Largely unnoticed in the contemplation of the scariness of the turn-of-the-century drought, and the scariness of the massive bond issue, was what is today section 104(c) of the Los Angeles City Charter. The City had bound its own hands, and more importantly bound its future leaders’ hands, from ever selling any of its water rights to any other person or entity without a two-thirds vote of the city’s electorate. This effectively prevented water rights from going to anyone or anything else other than the city.
Indeed, the city refused to even sell the physical water to other local cities, lest they acquire some form of the still-evolving appropriative rights to water. As it turned out, that would not have happened because appropriative rights do not apply to imported water (like the aqueduct’s water) which is then sold to non-importers — but that the law would work out this way was not clear in 1913. So Los Angeles held on to its water, jealously refusing to sell a drop of it to any of its neighbors.
The solution was for those other local communities to join Los Angeles. In 1900, Los Angeles had under 100,000 people and was about 50 square miles. The major local industries were agriculture, shipping, and oil extraction. But in order to get at the cheap and plentiful water, local communities offered themselves to annexation. By 1930, Los Angeles was 450 square miles in size was the fifth most populous city in the country.
Boom Town: The Aftermath
All of which meant that Mulholland’s predictions of imminent drought and insufficient water supplies became a new cycle of the city’s existence.
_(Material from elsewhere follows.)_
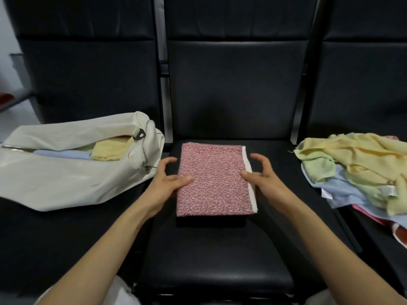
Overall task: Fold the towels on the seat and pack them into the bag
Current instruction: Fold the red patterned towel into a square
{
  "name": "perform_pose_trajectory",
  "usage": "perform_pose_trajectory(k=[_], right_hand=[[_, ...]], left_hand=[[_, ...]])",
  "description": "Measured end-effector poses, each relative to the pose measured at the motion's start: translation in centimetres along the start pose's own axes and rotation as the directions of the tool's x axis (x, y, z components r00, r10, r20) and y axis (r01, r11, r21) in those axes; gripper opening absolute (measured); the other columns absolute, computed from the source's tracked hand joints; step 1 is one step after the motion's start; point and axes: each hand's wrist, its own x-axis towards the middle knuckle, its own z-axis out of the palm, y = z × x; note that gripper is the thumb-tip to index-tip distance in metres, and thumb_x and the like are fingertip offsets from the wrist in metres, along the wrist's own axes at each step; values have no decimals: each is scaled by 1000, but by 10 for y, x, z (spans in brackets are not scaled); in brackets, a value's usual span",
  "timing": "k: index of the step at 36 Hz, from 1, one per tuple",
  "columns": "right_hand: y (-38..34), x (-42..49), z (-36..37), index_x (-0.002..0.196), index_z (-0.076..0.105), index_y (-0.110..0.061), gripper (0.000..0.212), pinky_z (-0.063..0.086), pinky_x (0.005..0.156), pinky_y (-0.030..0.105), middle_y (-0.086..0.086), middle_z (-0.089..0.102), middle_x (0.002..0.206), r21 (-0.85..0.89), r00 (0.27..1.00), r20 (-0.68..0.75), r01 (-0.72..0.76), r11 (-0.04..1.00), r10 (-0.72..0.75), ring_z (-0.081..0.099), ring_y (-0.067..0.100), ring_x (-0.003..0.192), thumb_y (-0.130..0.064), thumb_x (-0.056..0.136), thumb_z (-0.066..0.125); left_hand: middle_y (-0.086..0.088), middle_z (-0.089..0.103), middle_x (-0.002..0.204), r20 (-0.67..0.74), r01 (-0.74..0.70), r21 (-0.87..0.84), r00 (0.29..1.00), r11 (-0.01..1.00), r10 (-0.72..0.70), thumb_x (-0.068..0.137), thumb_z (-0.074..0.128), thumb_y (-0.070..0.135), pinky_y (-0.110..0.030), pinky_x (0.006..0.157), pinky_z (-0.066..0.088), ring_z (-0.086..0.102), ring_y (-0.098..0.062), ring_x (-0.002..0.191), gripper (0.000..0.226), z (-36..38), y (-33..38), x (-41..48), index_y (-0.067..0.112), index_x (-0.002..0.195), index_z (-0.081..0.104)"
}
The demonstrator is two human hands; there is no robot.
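The pink towel [214,180] lies folded on the middle seat [215,249]. The left hand [164,183] and right hand [265,179] flank it at 9 and 3 o'clock, thumbs on top, fingers arched, gripping nothing yet. Best to slide the fingers under both edges, pinch all layers together, and carry it level to the bag [66,179] at 9 o'clock.

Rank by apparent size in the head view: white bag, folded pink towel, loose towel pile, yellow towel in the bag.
1. white bag.
2. loose towel pile, cut off by the frame edge.
3. folded pink towel.
4. yellow towel, partly hidden in the bag.
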Motion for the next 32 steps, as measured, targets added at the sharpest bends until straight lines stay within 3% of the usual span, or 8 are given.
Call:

Los Angeles’ growth came from the development that the water made possible, the laws that propelled it to grow so as to keep the water propelled it to use the water, sometimes wastefully, but never by anyone but an Angeleno. Which launched a cycle of boom growth ceasing, water panic, water acquisition, and boom growth renewing. Not ten years after the Los Angeles Aqueduct was completed, Mulholland was looking to the Colorado River, and also to create dams in the hinterlands of the booming city.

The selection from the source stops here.